The project is seen as a step towards ‘digital’ hospitals, in which all sources of patient information are interlinked and available to healthcare staff, ensuring better patient safety.

Early-warning signs that a patient is deteriorating currently rely on nurses recognising signs, including blood pressure, heart rate and temperature.

Dr Jim Briggs, at the University of Portsmouth’s Centre for Healthcare Modelling and Informatics, said: ‘It’s important that the information already collected in hospital information systems is used to maximum advantage to the patient.

‘The project will extend the range of information that can be used to monitor deteriorating patients, which will have a significant impact on patient safety.’

The system will allow other values, such as blood test results or previous medical history, to be included in the assessment, creating a better overall picture of each patient.

Previous work has shown that specific at-risk patients can be identified up to 24 hours earlier using this method.

The collaboration combines expertise and resources from Queen Alexandra Hospital and the University of Portsmouth, and NHS and academics in Oxford to come up with a new approach to identifying faster those patients at higher risk of needing intensive care.

The team from Portsmouth Hospitals NHS Trust is led by Dr Greta Westwood and includes Professor David Prytherch, a clinical outcomes researcher.

He said: ‘This system will combine routinely collected clinical data, currently stored on different hospital computers, into a single index to identify deteriorating patients more quickly and so enable a faster clinical response.’

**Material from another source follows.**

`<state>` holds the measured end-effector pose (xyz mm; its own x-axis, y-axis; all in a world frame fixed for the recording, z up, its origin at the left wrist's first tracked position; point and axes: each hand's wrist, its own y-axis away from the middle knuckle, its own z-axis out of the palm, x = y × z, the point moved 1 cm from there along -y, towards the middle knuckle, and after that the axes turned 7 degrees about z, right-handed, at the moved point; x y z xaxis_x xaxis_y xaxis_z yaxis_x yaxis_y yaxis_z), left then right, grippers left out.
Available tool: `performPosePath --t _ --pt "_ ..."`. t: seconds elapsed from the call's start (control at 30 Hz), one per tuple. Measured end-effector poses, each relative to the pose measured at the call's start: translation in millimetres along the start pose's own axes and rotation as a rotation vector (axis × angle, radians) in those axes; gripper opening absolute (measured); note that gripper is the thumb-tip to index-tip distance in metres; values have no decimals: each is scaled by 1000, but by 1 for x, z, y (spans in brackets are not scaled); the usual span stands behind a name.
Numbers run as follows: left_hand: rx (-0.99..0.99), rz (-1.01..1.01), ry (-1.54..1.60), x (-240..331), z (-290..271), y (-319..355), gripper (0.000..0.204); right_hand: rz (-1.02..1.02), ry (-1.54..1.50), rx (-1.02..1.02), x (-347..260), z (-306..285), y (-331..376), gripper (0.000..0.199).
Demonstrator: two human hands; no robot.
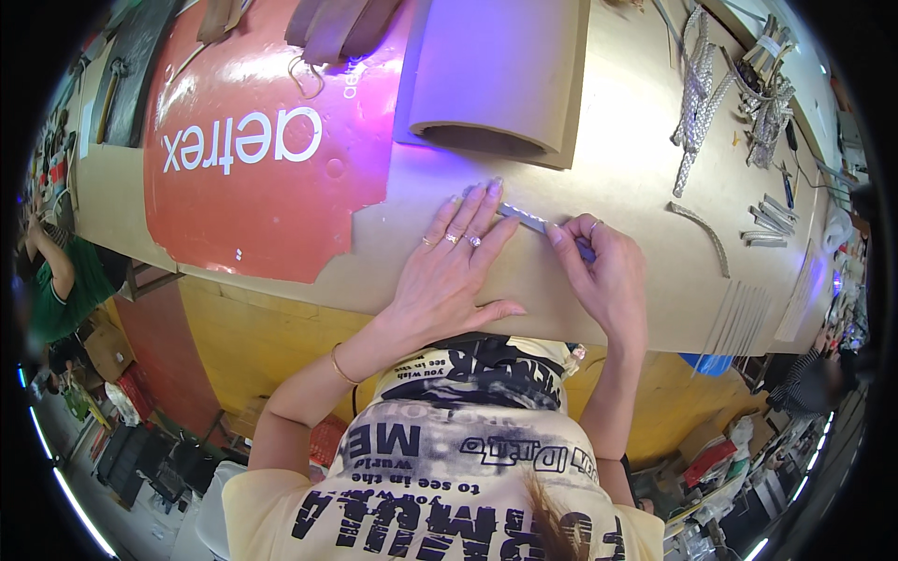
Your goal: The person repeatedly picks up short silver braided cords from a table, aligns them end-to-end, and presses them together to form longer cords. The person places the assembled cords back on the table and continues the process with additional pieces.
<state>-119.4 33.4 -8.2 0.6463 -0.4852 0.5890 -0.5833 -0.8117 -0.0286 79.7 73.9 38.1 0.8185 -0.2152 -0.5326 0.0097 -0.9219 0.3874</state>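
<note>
My left hand [449,257] lies flat on the tan work surface [421,201], fingers stretched out and thumb spread. Its fingertips rest at the left end of a narrow silvery-grey strip [526,219]. At the strip's other end, my right hand [613,276] pinches it between thumb and fingers. A bluish part shows under the right fingers, but the grip hides most of that end. To the right of this hand lies a loose, curved braided strip [703,234]. Beyond both hands stands a brown arched form [505,70], open at its near end.
A red panel [253,206] with white lettering covers the left of the table, with brown straps [341,28] at its far edge. Braided silver bands [697,103], a tied bundle [767,112], short strips [769,224] and thin rods [739,318] lie right. A person in green [70,290] is at far left.
</note>
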Motion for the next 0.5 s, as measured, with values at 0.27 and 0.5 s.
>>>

Carol Elliott, senior lead for Healthwatch Portsmouth said she supported the idea.

‘We’re aware that some hospitals are already trialling electronic devices that enable staff to monitor vital signs to respond quickly to patients at risk of reaching critical conditions.

‘Prompt identification will be able to support nursing staff to respond in good time, which will ultimately help reduce the risk of death or long stays in hospital.

‘Given the time and resource pressures nursing staff are under there is always an element of human error in missing vital signs, therefore anything that reliably assists them in identifying those most at risk and preventing that deterioration is a good thing.’